▶ [Directions for this task]: A faithful copy of the whole listing is the goal. Match it exactly.

*** Opening Information supplied ***

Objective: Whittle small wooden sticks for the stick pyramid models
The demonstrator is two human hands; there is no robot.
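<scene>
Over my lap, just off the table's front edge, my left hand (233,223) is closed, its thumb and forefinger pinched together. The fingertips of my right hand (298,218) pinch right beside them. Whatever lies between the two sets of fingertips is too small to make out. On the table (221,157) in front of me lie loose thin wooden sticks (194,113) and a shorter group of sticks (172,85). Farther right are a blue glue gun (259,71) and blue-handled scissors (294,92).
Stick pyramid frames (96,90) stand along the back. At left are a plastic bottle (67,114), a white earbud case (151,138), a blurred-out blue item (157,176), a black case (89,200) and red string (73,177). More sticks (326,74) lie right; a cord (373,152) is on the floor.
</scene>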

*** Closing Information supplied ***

▶ [Result]:
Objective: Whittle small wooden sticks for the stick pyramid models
The demonstrator is two human hands; there is no robot.
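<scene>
Over my lap, just off the table's front edge, my left hand (233,223) is closed, its thumb and forefinger pinched together. The fingertips of my right hand (298,218) pinch right beside them. Whatever lies between the two sets of fingertips is too small to make out. On the table (221,157) in front of me lie loose thin wooden sticks (194,113) and a shorter group of sticks (172,85). Farther right are a blue glue gun (259,71) and blue-handled scissors (294,92).
Stick pyramid frames (96,90) stand along the back. At left are a plastic bottle (67,114), a white earbud case (151,138), a blurred-out blue item (157,176), a black case (89,200) and red string (73,177). More sticks (326,74) lie right; a cord (373,152) is on the floor.
</scene>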

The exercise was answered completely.